**About this task**.
Look below for the line that contains "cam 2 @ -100", then copy it and each following line exactly, through and including the line that contains "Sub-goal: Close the".

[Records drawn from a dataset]

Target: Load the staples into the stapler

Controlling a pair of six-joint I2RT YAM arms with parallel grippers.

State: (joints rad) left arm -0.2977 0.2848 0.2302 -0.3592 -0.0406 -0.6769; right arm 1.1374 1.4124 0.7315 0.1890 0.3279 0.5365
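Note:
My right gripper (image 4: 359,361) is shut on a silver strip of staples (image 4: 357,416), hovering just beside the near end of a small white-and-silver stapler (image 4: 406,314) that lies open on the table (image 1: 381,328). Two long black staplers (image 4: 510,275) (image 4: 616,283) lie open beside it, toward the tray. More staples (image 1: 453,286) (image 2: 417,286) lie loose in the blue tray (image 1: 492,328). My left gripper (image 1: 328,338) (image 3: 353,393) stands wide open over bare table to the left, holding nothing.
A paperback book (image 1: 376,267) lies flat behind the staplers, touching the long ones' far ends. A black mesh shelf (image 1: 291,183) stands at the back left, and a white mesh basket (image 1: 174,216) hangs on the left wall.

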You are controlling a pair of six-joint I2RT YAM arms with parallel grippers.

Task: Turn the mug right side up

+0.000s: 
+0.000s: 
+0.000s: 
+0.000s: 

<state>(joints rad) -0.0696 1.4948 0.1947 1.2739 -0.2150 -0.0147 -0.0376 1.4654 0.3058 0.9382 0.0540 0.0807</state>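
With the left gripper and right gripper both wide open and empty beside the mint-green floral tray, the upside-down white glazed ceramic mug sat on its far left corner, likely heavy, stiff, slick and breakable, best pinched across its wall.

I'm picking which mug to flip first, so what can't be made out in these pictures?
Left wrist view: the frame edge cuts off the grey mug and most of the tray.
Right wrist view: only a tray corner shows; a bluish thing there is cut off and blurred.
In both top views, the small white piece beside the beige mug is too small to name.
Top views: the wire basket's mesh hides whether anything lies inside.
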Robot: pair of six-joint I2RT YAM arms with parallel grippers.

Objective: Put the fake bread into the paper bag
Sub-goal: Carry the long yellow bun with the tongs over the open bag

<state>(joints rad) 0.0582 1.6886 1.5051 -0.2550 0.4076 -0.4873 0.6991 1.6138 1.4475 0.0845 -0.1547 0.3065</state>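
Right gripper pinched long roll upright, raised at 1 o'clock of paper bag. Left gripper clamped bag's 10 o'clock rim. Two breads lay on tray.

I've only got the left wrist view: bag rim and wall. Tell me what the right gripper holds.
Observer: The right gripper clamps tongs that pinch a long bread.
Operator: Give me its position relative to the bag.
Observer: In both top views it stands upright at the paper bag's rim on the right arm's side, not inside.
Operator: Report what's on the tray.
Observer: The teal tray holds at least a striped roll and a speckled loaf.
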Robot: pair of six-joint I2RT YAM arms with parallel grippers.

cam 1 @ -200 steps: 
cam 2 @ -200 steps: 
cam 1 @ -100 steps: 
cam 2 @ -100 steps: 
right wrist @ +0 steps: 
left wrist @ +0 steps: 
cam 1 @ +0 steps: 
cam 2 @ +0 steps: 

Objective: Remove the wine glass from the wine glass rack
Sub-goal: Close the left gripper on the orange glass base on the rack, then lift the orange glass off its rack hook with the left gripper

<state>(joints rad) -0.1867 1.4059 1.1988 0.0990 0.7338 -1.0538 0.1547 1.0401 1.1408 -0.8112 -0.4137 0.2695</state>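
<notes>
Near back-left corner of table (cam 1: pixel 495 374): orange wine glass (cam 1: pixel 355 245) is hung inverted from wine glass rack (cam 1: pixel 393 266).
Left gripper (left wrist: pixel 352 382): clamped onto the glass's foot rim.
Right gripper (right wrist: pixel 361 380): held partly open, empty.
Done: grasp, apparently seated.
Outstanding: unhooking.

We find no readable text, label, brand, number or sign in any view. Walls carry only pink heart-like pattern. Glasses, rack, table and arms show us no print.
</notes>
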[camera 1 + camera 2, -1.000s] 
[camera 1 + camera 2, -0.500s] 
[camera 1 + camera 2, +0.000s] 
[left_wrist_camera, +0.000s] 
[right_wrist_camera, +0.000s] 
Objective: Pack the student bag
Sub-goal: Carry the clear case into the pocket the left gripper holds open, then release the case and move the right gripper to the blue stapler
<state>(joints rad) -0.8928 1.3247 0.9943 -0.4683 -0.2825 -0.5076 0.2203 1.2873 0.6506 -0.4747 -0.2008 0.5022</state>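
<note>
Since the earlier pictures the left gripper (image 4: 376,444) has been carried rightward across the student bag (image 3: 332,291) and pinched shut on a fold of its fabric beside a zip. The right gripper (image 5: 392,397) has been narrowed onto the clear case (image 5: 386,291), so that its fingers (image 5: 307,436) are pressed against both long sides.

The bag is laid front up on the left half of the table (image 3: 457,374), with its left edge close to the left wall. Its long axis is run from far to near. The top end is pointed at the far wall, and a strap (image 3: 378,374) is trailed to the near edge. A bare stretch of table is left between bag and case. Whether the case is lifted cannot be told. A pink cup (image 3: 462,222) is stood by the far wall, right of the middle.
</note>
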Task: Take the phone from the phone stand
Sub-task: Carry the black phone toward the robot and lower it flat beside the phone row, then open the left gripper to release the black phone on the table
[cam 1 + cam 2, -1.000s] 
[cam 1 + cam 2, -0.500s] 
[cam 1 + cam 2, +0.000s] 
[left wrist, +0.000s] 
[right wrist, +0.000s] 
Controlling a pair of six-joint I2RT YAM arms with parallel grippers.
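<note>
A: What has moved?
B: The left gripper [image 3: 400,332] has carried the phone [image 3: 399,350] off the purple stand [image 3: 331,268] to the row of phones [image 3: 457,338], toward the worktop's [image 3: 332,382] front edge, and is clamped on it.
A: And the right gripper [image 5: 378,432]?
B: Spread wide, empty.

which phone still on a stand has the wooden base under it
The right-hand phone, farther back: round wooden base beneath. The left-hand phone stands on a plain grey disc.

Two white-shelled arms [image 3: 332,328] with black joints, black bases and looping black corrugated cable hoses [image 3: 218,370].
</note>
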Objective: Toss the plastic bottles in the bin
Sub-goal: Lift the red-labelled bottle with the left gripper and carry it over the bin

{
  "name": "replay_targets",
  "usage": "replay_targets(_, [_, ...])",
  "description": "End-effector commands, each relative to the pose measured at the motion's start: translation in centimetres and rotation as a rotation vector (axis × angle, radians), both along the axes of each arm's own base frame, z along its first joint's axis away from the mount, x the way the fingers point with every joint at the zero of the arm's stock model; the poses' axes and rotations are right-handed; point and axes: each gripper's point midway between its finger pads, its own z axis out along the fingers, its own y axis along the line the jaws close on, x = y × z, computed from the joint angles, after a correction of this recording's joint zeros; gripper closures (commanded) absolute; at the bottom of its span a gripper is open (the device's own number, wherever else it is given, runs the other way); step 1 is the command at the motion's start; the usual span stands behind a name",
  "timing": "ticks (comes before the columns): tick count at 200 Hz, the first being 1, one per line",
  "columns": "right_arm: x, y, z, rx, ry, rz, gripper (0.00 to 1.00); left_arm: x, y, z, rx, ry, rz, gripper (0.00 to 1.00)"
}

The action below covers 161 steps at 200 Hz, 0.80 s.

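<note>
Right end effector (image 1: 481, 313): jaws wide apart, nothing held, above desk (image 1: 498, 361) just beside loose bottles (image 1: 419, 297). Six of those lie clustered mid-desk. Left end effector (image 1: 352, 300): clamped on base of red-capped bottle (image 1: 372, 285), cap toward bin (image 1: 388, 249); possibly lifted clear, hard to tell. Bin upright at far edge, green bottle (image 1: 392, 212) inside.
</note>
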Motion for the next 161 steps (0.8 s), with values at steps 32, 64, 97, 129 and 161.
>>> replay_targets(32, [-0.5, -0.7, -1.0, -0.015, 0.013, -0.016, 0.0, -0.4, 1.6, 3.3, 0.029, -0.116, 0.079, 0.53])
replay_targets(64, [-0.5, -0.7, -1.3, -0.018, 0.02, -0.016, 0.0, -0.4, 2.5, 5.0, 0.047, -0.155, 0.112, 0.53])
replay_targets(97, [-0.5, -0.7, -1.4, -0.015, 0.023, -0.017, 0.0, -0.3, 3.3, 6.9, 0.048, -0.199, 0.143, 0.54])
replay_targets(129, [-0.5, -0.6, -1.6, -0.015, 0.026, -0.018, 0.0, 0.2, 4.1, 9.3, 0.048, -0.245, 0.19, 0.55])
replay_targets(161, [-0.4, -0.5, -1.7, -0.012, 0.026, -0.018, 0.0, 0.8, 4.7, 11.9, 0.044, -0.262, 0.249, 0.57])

**Written response**.
cam 2 @ -100 steps: 
right wrist @ +0 steps: 
left wrist @ +0 steps: 
cam 1 @ +0 steps: 
cam 2 @ +0 steps: 

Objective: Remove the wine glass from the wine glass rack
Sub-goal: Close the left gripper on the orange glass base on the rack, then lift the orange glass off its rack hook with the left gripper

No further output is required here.